Le rameau d’olivier
Pendant qu’on l’attendait de Philippe Couillard, Justin Trudeau lui dame royalement le pion. La nouvelle d’un remaniement ministériel majeur au fédéral commence l’année en lion pour le premier ministre canadien.
Combiné au limogeage de Stéphane Dion, ce remaniement-surprise annonce un Justin Trudeau nouveau. Un premier ministre capable de s’éloigner de ses «voies ensoleillées» lorsqu’une dose solide de realpolitik frappe à sa porte. La dose en question s’appelant Donald Trump.
Le 20 janvier, le Canada aura comme nouvel «allié» un président populiste de droite qui ferait passer George W. Bush pour un socialiste. À Ottawa, ses réflexes protectionnistes, voire isolationnistes, inquiètent toutefois bien plus encore.
UN RISQUE CALCULÉ
En délogeant Stéphane Dion des Affaires étrangères, Justin Trudeau pose un geste radical. Voir le fils de Pierre Elliott Trudeau «tasser» un ancien chef, la recrue-vedette de Jean Chrétien et l’adversaire acharné des souverainistes, risque de froisser des libéraux de longue date.
Le risque est néanmoins calculé. De un, Justin Trudeau braque les projecteurs sur l’axe canado-américain pour mieux les éloigner des questions gênantes d’éthique qui commencent à égratigner son téflon.
De deux, il tend une branche d’olivier de taille au successeur de Barack Obama. En remaniant son cabinet pour mieux répondre à la victoire de Trump, Justin Trudeau lui signale sa volonté concrète de s’y «adapter». Et ce, malgré les différends profonds qui séparent les deux hommes sur plusieurs fronts.
LE FACTEUR TRUMP
Ce remaniement suit d’ailleurs plusieurs rencontres bilatérales privées entre les entourages de messieurs Trudeau et Trump. De toute évidence, qu’il l’aime ou non, le premier ministre canadien prend cette nouvelle donne continentale et mondiale très au sérieux.

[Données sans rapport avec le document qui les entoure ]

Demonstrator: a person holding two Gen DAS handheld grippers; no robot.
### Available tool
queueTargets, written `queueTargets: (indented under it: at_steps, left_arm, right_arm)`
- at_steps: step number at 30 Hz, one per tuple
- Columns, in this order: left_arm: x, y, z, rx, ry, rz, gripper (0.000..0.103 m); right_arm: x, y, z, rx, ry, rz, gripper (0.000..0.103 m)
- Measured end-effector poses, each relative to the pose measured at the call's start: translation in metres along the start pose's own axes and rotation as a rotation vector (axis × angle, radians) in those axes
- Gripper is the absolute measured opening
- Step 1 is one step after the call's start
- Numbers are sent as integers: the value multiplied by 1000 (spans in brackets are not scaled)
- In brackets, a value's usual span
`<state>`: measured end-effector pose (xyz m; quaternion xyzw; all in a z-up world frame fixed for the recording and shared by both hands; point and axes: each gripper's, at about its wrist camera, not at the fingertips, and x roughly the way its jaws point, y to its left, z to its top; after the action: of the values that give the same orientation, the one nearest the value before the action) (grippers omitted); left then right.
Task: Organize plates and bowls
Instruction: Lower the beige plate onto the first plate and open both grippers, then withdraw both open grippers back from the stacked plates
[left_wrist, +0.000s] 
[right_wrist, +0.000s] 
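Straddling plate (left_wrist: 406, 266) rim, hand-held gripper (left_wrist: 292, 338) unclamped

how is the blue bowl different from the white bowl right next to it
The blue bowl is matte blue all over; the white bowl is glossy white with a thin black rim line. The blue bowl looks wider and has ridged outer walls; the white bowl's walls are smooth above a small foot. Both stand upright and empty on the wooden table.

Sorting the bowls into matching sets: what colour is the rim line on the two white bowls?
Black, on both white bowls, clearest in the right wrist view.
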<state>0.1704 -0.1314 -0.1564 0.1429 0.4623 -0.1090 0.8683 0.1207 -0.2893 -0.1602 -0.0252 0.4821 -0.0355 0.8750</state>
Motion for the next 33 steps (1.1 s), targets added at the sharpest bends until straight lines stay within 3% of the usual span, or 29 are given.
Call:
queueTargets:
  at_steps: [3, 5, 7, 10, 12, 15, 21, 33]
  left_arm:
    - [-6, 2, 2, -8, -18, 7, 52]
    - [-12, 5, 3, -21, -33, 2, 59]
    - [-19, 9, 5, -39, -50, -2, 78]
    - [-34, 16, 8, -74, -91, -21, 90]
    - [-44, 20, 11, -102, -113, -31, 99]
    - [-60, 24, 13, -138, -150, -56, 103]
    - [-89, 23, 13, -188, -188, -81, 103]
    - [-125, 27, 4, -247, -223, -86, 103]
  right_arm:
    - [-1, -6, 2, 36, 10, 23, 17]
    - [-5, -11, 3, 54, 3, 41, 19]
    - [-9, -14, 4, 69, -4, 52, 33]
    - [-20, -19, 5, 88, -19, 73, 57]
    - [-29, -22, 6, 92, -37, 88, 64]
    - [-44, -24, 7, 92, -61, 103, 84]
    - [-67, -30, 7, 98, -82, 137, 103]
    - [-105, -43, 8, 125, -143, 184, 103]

L’audace de Justin Trudeau se mesure aussi à la nomination de Chrystia Freeland aux Affaires étrangères, une ex-journaliste renommée dont le réseau de contacts à l’international transcende les continents.
Du même coup, cette nomination marque les limites de la branche d’olivier. Mme Freeland, rappelonsle, est également l’auteure d’un livre sur les «ploutocrates» dont le sous-titre est la «montée des nouveaux super riches mondiaux».
Or, malgré le titre, la ministre est loin de pencher elle-même vers la gauche de l’échiquier. Cela dit, l’ironie de la situation n’échappera sûrement pas aux coulisses richissimes du pouvoir à Washington.
Face à un président misogyne et un cabinet Trump truffé de multimilliardaires, y compris son puissant vis-à-vis Rex Tillerson, Mme Freeland hérite surtout d’une mission politique délicate et complexe.
D’autres nominations visent à corriger le tir sur des fronts plus domestiques. Que ce soit pour la réforme du mode de scrutin ou par l’arrivée du député québécois François Philippe-Champagne au Commerce international.
La seule certitude pour Justin Trudeau est que sa deuxième année au pouvoir s’annonce déjà nettement plus exigeante que sa première.